===== Data records =====

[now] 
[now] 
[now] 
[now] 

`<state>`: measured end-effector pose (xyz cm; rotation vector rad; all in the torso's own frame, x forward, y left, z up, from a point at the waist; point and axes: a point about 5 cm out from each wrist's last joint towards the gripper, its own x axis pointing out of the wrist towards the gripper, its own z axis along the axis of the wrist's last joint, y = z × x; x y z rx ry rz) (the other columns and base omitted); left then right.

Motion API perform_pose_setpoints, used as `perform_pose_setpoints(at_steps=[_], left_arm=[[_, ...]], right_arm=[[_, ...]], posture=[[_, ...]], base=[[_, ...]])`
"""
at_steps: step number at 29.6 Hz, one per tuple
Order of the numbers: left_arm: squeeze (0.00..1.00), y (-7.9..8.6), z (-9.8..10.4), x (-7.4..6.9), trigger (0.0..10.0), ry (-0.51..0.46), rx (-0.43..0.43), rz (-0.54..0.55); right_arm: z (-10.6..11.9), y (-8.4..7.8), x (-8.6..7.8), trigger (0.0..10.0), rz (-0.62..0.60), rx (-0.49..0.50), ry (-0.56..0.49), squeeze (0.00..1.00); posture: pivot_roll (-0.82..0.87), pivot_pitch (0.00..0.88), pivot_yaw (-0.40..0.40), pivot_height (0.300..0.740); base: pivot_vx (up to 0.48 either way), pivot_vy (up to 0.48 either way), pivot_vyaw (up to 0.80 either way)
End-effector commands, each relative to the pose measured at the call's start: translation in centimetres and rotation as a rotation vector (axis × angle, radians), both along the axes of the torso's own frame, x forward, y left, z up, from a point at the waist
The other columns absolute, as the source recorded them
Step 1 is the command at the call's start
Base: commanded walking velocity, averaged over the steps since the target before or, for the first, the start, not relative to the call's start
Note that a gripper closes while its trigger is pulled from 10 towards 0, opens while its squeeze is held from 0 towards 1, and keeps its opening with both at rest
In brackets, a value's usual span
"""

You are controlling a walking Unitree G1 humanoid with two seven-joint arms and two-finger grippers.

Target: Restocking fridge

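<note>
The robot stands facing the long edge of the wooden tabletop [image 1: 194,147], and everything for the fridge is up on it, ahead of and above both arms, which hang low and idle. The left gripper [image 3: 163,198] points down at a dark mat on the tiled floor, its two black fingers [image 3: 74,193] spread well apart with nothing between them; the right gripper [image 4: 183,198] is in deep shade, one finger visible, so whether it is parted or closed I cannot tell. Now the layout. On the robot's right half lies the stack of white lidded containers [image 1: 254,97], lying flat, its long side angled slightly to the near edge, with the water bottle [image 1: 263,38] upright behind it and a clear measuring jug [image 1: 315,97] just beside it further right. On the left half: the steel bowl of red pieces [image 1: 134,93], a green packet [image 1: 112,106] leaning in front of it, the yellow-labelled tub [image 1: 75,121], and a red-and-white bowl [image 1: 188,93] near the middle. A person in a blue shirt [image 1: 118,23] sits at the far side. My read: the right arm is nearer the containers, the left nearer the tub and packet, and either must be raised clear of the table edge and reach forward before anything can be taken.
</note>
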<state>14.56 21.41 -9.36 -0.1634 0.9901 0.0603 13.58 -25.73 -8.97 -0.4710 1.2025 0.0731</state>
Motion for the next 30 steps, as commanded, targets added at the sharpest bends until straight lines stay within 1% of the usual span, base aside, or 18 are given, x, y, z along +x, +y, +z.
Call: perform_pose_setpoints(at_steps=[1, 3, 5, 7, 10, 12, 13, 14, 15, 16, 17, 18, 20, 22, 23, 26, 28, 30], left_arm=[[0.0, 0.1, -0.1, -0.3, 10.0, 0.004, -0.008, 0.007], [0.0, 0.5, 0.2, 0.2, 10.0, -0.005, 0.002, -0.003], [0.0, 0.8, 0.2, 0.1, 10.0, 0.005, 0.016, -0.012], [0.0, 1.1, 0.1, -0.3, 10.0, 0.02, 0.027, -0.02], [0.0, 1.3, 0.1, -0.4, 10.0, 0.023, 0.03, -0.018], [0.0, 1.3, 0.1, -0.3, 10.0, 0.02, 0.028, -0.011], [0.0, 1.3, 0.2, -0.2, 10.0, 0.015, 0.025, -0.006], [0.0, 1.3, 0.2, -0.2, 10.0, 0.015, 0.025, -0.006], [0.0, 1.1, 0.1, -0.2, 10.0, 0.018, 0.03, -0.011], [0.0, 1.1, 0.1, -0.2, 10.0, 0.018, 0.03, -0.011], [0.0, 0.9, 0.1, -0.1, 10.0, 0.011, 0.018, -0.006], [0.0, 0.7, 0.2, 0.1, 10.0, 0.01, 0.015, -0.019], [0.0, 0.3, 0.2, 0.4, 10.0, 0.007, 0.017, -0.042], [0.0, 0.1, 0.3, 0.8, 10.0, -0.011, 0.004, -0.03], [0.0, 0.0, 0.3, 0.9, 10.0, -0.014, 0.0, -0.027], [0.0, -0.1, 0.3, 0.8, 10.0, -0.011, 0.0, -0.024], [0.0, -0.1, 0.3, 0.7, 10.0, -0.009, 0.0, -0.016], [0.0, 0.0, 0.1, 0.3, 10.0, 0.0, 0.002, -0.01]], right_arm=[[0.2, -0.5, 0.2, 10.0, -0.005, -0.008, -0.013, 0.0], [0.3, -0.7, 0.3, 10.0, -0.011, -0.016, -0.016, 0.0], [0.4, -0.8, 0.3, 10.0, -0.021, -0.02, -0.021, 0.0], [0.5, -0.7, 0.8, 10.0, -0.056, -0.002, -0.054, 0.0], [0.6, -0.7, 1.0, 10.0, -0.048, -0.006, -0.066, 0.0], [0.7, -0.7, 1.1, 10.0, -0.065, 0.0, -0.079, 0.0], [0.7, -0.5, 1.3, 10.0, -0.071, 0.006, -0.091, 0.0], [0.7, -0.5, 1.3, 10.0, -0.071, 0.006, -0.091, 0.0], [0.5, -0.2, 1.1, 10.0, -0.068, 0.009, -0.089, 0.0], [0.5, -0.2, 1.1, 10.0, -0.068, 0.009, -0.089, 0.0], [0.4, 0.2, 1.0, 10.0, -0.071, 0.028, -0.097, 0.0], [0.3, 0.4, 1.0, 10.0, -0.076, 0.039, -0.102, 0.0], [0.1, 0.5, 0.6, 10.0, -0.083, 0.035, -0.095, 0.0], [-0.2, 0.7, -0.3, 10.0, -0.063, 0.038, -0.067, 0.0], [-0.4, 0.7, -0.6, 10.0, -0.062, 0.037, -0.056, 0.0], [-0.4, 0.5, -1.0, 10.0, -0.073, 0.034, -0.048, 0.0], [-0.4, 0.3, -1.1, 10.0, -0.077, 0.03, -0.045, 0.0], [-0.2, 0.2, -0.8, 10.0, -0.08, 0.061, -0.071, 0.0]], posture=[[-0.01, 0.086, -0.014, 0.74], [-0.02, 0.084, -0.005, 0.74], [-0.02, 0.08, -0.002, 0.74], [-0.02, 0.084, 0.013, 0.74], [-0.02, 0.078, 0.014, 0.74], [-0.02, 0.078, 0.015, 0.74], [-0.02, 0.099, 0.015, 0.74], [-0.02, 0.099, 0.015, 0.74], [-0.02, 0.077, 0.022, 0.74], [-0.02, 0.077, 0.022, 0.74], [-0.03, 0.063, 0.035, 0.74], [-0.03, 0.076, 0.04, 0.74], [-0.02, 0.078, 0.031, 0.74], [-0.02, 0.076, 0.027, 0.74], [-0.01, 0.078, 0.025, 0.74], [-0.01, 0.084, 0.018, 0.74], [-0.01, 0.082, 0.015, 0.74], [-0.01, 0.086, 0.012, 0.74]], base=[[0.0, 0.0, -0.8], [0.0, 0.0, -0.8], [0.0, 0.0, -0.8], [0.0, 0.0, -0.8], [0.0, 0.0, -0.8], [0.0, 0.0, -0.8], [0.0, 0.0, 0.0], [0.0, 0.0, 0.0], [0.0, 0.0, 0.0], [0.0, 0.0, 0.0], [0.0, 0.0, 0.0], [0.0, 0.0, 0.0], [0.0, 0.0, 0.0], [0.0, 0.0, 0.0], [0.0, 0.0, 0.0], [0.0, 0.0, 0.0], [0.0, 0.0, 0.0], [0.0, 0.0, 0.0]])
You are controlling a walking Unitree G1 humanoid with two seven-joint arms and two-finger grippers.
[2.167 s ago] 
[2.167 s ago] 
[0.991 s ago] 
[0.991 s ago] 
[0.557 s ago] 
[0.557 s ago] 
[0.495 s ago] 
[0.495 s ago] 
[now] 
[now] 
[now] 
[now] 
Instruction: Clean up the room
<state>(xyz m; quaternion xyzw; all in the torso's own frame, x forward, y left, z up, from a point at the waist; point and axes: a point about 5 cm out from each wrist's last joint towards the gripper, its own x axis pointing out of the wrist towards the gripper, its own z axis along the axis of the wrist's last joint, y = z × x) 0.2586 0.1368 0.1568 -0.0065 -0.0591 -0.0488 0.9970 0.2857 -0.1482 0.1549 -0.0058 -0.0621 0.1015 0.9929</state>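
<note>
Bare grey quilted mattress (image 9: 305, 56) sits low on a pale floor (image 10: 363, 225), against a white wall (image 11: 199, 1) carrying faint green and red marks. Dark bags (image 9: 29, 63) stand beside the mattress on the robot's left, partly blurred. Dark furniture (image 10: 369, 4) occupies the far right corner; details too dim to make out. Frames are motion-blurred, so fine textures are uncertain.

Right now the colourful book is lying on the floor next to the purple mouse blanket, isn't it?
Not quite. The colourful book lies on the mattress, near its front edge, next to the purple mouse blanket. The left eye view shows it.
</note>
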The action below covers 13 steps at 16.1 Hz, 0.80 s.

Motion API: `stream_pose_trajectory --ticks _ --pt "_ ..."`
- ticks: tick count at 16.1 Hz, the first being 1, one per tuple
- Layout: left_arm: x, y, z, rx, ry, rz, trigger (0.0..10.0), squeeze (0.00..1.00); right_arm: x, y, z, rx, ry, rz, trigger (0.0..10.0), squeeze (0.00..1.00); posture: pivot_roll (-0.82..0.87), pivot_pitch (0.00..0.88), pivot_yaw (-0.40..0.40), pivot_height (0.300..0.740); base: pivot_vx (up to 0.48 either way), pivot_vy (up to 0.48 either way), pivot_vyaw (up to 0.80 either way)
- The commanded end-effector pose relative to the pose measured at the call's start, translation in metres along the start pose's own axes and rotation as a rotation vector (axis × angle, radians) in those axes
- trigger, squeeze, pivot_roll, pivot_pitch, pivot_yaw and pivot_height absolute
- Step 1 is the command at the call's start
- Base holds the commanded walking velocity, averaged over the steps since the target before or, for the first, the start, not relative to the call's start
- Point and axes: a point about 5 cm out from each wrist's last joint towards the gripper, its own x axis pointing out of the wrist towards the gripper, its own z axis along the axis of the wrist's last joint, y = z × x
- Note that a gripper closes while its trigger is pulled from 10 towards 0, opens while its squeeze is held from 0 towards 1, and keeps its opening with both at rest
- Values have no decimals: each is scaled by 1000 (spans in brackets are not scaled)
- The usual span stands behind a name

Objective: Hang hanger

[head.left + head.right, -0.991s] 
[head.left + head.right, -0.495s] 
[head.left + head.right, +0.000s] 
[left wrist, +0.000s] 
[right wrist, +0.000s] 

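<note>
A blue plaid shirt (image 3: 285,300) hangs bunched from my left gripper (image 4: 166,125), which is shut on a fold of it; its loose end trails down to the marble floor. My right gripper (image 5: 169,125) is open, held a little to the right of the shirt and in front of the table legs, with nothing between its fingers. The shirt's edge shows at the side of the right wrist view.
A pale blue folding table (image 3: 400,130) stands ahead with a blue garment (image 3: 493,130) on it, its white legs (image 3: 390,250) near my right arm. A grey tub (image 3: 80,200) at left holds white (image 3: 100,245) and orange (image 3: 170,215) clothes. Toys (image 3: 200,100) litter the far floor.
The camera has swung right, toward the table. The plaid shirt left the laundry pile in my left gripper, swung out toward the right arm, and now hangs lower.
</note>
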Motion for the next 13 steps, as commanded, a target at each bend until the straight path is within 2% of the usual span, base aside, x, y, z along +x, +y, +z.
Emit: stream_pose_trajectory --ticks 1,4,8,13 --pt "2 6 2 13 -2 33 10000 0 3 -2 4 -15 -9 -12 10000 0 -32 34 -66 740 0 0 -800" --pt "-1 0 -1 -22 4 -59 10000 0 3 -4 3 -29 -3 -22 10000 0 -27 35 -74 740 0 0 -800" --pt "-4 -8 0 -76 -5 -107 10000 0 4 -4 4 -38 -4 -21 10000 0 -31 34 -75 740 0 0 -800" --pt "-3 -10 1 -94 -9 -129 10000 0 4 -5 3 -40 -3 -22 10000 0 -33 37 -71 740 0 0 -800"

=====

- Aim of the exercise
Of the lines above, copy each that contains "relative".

- Output for this task
End-effector commands, each relative to the pose measured at the call's start: translation in centimetres and rotation as a rotation vector (axis × angle, radians), both along the axes of the torso's own frame, x forward, y left, z up, from a point at the waist
Base: commanded walking velocity, averaged over the steps since the target before or, for the first, the start, not relative to the call's start
- The commanded end-effector pose relative to the pose measured at the call's start, translation in metres along the start pose's own axes and rotation as a rotation vector (axis × angle, radians) in those axes
- Base holds the commanded walking velocity, averaged over the steps since the target before or, for the first, the start, not relative to the call's start

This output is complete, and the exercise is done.